The prophet tells the people God’s judgment is coming because they have failed to be the people God created and anointed them to be. Their community is highly stratified with the poor being bought and sold like commodities and are oppressed and crushed by those with wealth and power, that the merchants cheat their customers by using dishonest weights, the people worship idols of their own making or the gods of other people, the leaders-kings, priests, and the imperial prophets-have failed the people time and time again with the priests and the imperial prophets telling the king and the people what they want to hear as opposed to speaking God’s word of the covenant. The Northern Kingdom has become just like all the other kingdoms around it instead of being the distinctive people of God.

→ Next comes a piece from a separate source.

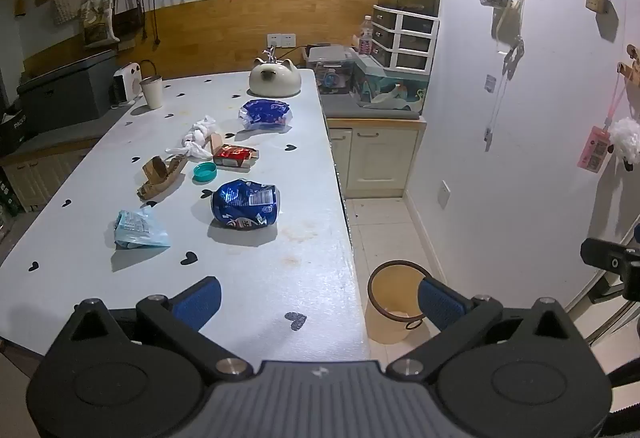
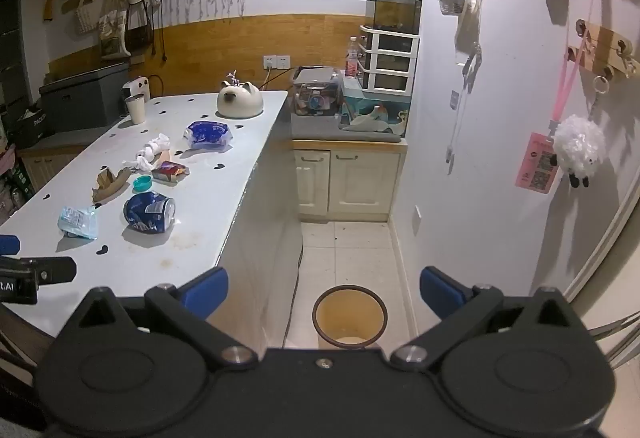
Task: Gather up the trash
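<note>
1. Two grippers, left gripper [image 1: 320, 298] and right gripper [image 2: 324, 288]: we're holding both spread wide, nothing between the pads.
2. We're seeing trash lying on the table [image 1: 256, 278]: crushed blue can [image 1: 245, 205], teal cap [image 1: 204, 171], wrappers.
3. Bin [image 2: 349, 314] is sitting on the floor beside the table.

The right gripper [image 2: 324, 292] hangs with its blue-padded jaws spread wide and nothing between them, above a round bin [image 2: 350, 314] that stands on the tiled floor [image 2: 352, 250] beside the table [image 2: 208, 206]. On the white tabletop lies a scatter of rubbish: a crushed blue bag [image 2: 149, 213] nearest, a pale blue packet [image 2: 78, 222] to its left, a teal lid [image 2: 142, 182], a torn piece of brown cardboard [image 2: 110, 183], a small red carton [image 2: 170, 172], crumpled white tissue [image 2: 152, 152] and another blue bag [image 2: 209, 134] farther back. A cup [image 2: 135, 109] and a cream animal-shaped pot [image 2: 240, 101] stand at the far end. Part of the left gripper [image 2: 24, 270] shows at the left edge.
</note>
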`<action>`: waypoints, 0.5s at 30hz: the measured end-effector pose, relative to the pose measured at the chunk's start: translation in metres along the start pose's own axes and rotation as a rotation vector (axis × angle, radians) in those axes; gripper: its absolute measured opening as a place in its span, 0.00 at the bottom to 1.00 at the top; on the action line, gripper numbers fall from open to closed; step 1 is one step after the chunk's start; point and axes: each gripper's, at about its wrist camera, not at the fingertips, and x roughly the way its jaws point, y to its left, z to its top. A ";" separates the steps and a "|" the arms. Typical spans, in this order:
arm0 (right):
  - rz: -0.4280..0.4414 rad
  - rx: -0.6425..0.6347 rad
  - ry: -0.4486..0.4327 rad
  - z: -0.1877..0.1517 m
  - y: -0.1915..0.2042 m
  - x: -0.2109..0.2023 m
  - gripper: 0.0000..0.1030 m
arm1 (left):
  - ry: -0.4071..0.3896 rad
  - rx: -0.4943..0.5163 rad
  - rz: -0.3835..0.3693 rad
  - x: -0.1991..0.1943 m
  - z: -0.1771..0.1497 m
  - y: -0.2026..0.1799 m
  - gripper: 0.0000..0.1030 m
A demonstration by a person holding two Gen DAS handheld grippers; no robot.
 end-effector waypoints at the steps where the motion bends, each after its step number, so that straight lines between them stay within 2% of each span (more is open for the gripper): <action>1: -0.001 -0.002 -0.001 0.000 0.000 0.000 1.00 | 0.000 0.000 0.000 0.000 0.000 0.000 1.00; 15: 0.001 0.000 0.001 0.000 0.001 0.001 1.00 | 0.001 -0.001 -0.001 0.000 0.000 0.000 1.00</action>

While Amos speaks a word of judgment and justice, the story of the Samaritan stopping to help the critically wounded man on the side road running from Jerusalem to Jericho is told to a gathered group of Judeans, some of whom are testing Jesus to see if he is orthodox enough to included in the community’s tradition. The story comes as a response to the lawyer, who began testing Jesus. The lawyer has asked, “who is my neighbor?” Jesus answers by telling the story.

Typically, we would focus only on the Samaritan story as an example to be compassionate to strangers in need without delving more deeply into the story and its significance for a people trying to comprehend what it means to be God’s people who “Love the Lord with all heart, mind, soul and strength and Love my neighbor as myself” while ignoring or somehow toning down the prophet Amos’ words and God’s justice, however the events of this past week and the steady, highly polarized drumbeat of stereotyping, blaming and violence demands we dive more deeply into both.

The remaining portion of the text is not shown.